What you need to do: Pictures aside, quote the whole listing exactly.

Source data:
____________________

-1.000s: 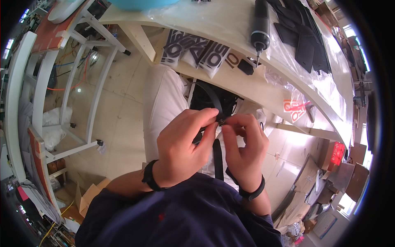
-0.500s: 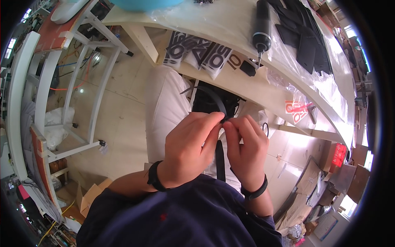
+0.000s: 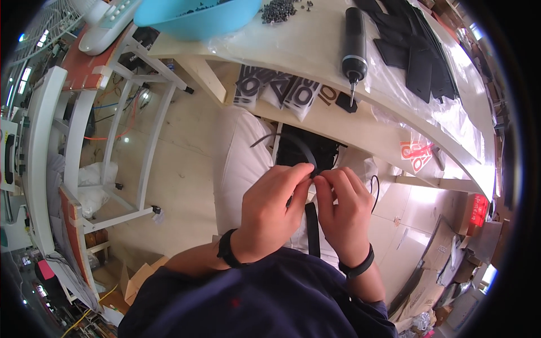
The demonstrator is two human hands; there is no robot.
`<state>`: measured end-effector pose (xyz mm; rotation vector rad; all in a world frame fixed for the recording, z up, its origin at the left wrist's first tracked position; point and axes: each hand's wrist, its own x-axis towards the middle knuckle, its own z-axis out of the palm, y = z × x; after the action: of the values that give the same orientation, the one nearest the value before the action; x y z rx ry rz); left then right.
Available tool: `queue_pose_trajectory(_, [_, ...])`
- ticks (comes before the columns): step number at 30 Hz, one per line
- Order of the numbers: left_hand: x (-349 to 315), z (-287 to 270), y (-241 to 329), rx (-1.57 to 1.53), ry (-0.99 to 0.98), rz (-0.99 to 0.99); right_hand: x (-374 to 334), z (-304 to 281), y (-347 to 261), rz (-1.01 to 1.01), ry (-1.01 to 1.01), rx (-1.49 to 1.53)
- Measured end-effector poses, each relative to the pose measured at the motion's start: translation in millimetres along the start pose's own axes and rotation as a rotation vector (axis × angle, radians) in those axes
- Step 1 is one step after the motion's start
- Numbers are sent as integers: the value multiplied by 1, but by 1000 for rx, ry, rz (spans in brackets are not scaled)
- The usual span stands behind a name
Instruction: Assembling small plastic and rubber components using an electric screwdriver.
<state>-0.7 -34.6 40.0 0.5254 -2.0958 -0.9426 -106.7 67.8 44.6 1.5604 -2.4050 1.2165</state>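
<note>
In front of my lap, my left hand and my right hand meet fingertip to fingertip, both closed in a pinch on a black strap. One end of the strap arcs up and to the left, past my left fingertips. A flat black length hangs below, between my wrists. Beside my right hand curves a thin black loop. The exact spot under my fingertips is hidden, so any small part there cannot be made out. A dark band circles each wrist.
On the table ahead are a blue basin, a pile of small dark parts, a black electric screwdriver and black flat pieces. Printed bags lie on the shelf below. White metal frames stand left; flattened cardboard lies right.
The whole view has shifted, so the table and my hands appear lower and slightly right, and more of the basin shows. My hands keep the same pinch on the strap.
</note>
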Motion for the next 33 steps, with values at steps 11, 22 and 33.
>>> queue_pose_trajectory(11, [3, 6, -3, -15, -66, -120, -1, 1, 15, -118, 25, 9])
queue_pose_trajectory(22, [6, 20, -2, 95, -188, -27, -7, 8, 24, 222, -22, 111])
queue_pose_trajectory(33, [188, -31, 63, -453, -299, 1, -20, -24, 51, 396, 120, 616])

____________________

Written response:
-1.000s: 
-0.500s: 
+0.000s: 
The demonstrator is two human hands; there is no robot.
`<state>`: measured end-effector pose (xyz mm; rotation vector rad; all in a world frame fixed for the recording, z up, its origin at the left wrist's first tracked position; point and axes: each hand's wrist, its own x-axis towards the middle knuckle, its own z-axis out of the palm, y = z × x; after the action: of the values that give the same orientation, the one nearest the value before the action; x y z rx ry rz); left then right.
Available tool: `queue_pose_trajectory(_, [_, ...])`
- ticks (comes before the columns): step number at 30 Hz, one per line
- Order of the numbers: left_hand: x (-349 to 315), z (-287 to 270), y (-241 to 329), rx (-1.57 to 1.53), ry (-0.99 to 0.98), rz (-0.99 to 0.99); right_hand: x (-374 to 334), z (-304 to 281), y (-347 to 261), rz (-1.01 to 1.01), ry (-1.01 to 1.01), rx (-1.49 to 1.53)
- Measured end-effector poses, each relative to the pose measured at the motion's start: translation in millimetres along the start pose's own axes and rotation as a rotation vector (axis × angle, radians) in those axes
- Step 1 is one step after the motion's start
- Numbers are sent as integers: the value multiplied by 1, but by 1000 for rx, ry, rz (spans in brackets are not scaled)
- The usual span stands behind a name
Instruction: Assembling small plastic and rubber components using an electric screwdriver.
<state>-0.7 -34.6 40.0 0.5254 -2.0958 -0.9426 -106.7 67.8 44.6 1.5604 -2.4050 1.2165</state>
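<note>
In front of my lap, my left hand and my right hand meet fingertip to fingertip, both closed in a pinch on a black strap. One end of the strap arcs up and to the left, past my left fingertips. A flat black length hangs below, between my wrists. Beside my right hand curves a thin black loop. The exact spot under my fingertips is hidden, so any small part there cannot be made out. A dark band circles each wrist.
On the table ahead are a blue basin, a pile of small dark parts, a black electric screwdriver and black flat pieces. Printed bags lie on the shelf below. White metal frames stand left; flattened cardboard lies right.
The whole view has shifted, so the table and my hands appear lower and slightly right, and more of the basin shows. My hands keep the same pinch on the strap.
</note>
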Motion for the next 33 steps, with values at steps 11, 22 and 33.
>>> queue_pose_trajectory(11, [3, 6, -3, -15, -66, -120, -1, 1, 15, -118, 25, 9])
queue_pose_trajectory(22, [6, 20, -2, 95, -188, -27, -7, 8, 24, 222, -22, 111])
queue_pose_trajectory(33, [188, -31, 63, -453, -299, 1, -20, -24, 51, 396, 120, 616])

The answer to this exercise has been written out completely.